Anyway, the error message dmesg is telling you about doesn't look too good. Doesn't it say anything else?

Which kernel are you using?

----------

## stm

/dev/scsi is empty.

there ain't any other error message about usb, only the assigned address stuff i've already posted.

i'm currently using the 2.4.22-gentoo-test-r1 kernel.

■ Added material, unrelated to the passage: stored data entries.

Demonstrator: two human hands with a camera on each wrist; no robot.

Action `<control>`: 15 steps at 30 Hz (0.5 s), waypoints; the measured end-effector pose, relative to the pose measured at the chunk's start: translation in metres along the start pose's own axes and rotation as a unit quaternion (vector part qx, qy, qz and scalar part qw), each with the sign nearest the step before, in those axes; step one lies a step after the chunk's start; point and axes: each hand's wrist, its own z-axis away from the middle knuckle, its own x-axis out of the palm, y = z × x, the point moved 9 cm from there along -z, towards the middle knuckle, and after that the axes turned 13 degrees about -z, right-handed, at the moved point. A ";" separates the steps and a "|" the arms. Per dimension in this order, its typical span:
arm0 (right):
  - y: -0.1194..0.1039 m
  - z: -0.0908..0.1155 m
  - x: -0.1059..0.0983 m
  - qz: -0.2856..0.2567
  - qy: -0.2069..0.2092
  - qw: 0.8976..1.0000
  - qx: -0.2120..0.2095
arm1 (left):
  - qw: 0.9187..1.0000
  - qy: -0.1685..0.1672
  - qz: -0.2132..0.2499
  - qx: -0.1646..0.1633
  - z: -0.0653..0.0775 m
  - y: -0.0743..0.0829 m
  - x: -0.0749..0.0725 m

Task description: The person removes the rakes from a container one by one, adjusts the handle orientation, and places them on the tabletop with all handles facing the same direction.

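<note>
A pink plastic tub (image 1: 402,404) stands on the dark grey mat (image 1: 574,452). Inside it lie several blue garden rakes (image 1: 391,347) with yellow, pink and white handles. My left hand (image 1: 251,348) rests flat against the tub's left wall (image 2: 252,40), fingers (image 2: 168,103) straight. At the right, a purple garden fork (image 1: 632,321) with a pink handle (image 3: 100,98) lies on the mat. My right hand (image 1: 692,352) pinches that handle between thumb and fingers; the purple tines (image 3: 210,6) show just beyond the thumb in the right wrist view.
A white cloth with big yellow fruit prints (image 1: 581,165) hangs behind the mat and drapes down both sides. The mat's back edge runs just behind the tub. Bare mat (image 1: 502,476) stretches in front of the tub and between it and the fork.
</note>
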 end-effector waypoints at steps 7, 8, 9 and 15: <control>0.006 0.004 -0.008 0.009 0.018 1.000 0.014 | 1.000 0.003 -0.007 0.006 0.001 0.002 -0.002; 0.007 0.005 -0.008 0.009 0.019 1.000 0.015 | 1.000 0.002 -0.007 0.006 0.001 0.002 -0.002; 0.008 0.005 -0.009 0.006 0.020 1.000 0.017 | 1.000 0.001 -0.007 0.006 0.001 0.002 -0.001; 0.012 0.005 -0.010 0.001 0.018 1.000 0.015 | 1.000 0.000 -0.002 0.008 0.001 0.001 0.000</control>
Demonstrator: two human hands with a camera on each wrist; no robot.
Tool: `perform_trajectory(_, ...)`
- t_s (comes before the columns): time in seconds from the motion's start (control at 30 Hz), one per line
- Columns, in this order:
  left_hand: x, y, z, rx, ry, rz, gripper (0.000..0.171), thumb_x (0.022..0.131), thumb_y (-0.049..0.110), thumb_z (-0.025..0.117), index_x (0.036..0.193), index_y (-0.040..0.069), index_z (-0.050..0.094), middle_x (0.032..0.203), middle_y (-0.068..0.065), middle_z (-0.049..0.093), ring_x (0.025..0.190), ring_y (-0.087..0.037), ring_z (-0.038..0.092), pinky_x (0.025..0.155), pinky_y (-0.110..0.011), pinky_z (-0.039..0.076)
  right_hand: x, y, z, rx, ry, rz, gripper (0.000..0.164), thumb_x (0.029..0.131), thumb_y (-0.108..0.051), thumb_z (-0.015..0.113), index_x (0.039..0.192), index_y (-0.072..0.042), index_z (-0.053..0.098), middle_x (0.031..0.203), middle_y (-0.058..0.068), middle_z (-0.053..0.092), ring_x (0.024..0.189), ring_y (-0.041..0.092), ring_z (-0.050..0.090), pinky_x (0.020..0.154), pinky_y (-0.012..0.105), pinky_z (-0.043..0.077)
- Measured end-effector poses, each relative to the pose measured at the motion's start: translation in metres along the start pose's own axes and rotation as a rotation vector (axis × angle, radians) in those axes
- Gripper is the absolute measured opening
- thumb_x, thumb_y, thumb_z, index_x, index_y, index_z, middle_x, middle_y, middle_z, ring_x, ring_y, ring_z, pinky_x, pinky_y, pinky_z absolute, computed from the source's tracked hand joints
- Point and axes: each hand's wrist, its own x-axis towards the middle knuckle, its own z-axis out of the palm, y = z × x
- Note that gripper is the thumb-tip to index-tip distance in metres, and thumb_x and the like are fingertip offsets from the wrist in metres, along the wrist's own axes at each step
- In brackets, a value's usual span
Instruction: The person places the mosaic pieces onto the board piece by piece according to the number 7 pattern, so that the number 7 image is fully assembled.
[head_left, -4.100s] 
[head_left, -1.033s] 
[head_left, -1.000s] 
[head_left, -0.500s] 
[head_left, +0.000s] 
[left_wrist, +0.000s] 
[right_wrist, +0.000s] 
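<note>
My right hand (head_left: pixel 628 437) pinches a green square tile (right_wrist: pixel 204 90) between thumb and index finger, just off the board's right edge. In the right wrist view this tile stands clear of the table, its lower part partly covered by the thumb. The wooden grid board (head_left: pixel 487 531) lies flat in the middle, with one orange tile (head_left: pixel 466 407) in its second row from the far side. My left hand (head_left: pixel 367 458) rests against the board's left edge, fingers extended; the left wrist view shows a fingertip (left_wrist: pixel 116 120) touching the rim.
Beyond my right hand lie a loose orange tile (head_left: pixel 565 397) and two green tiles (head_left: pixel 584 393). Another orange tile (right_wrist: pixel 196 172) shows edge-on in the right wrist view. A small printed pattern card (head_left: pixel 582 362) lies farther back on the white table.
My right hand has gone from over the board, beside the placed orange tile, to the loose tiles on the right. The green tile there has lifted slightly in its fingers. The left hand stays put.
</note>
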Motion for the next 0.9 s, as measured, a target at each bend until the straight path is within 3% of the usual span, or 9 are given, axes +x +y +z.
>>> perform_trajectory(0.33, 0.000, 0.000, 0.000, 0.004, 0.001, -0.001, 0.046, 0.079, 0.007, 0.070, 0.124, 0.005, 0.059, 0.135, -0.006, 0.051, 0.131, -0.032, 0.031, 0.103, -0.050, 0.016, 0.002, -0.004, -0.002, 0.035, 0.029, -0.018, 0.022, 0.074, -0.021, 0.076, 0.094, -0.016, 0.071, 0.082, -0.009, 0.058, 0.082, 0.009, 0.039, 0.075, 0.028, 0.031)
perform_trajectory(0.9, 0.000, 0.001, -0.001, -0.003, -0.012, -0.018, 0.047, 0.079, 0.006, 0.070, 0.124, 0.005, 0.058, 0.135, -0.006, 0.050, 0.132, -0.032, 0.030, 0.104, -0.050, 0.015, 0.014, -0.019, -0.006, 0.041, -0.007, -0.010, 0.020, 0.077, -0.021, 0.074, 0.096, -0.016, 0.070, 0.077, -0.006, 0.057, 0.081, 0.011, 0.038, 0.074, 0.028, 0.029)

another thing i noticed, the usb-storage modules isn't loaded after i plugged in the drive. shouldn't hotplug do that? anyway, i loaded the modules manually, no success tho. and loading the vfat module manually gives me the following errors:

```

Using /lib/modules/2.4.22-gentoo-test-r1/kernel/fs/vfat/vfat.o

/lib/modules/2.4.22-gentoo-test-r1/kernel/fs/vfat/vfat.o: unresolved symbol fat_search_long_Rbbfa3c64

/lib/modules/2.4.22-gentoo-test-r1/kernel/fs/vfat/vfat.o: unresolved symbol fat_add_entries_Re094ac44

/lib/modules/2.4.22-gentoo-test-r1/kernel/fs/vfat/vfat.o: unresolved symbol fat_read_super_R1a06b339

/lib/modules/2.4.22-gentoo-test-r1/kernel/fs/vfat/vfat.o: unresolved symbol fat_brelse_R04ba3018

/lib/modules/2.4.22-gentoo-test-r1/kernel/fs/vfat/vfat.o: unresolved symbol fat_scan_R83202404

/lib/modules/2.4.22-gentoo-test-r1/kernel/fs/vfat/vfat.o: unresolved symbol fat_notify_change_R45382c22

/lib/modules/2.4.22-gentoo-test-r1/kernel/fs/vfat/vfat.o: unresolved symbol fat_detach_Ra44e76dc

/lib/modules/2.4.22-gentoo-test-r1/kernel/fs/vfat/vfat.o: unresolved symbol fat_mark_buffer_dirty_Rca0acb79

/lib/modules/2.4.22-gentoo-test-r1/kernel/fs/vfat/vfat.o: unresolved symbol fat_build_inode_R484651b0

/lib/modules/2.4.22-gentoo-test-r1/kernel/fs/vfat/vfat.o: unresolved symbol fat_new_dir_Rcd26a7ff

/lib/modules/2.4.22-gentoo-test-r1/kernel/fs/vfat/vfat.o: unresolved symbol fat__get_entry_R77831523

/lib/modules/2.4.22-gentoo-test-r1/kernel/fs/vfat/vfat.o: unresolved symbol fat_date_unix2dos_Rc49edbc0

/lib/modules/2.4.22-gentoo-test-r1/kernel/fs/vfat/vfat.o: unresolved symbol fat_attach_Ra8d179c9

/lib/modules/2.4.22-gentoo-test-r1/kernel/fs/vfat/vfat.o: unresolved symbol fat_dir_empty_R313afe43

```

looks like my vfat modules is broken. i'm gonna try to rebuild it.

----------

## tuxlover

mmmaybe you forgot to do make modules modules_install after recompiling your kernel? the messages from vfat look like it... although it would be strange that many of your other modules seem to work.

----------

## stm

i noticed that i tried to load the modules with insmod. with modprobe it works.. mmh.

----------

## angryelephant

try looking under /dev/sda*. that's where my usb storage pops up. you might also need to do a hotplug restart at runtime. i know it sort of defeats the purpose of hotplug, but it makes my memory stick show up.

----------

## tuxlover

 *stm wrote:*   

> and i don't have a /dev/sd* 

 

 *angryelephant wrote:*   

> try looking under /dev/sda*.

 

don't take me wrong, but I wish people would actually read the original post before posting  :Wink: 

----------

## stm

no more ideas? really frustrating that i can boot up with knoppix and access the drive but can't get it to work with gentoo :/

----------

## cylgalad

Have you tried this script : http://www.garloff.de/kurt/linux/rescan-scsi-bus.sh ? Maybe it's also good with usb  :Smile: 

----------

## stm

i tried it, but no success.

any other idea? i don't want to use knoppix..  :Smile: 

----------

## quadbox

I've been having this EXACT same problem for ages, and it's really pissing me off.  It happens with kernel 2.4.x, 2.5.x and 2.6.x.  What's more, it seems the EXACT SAME DEVICE works absolutely fine with a usb1.1 controller, but refuses to work with an EHCI (usb2.0) controller.  It is very, very annoying.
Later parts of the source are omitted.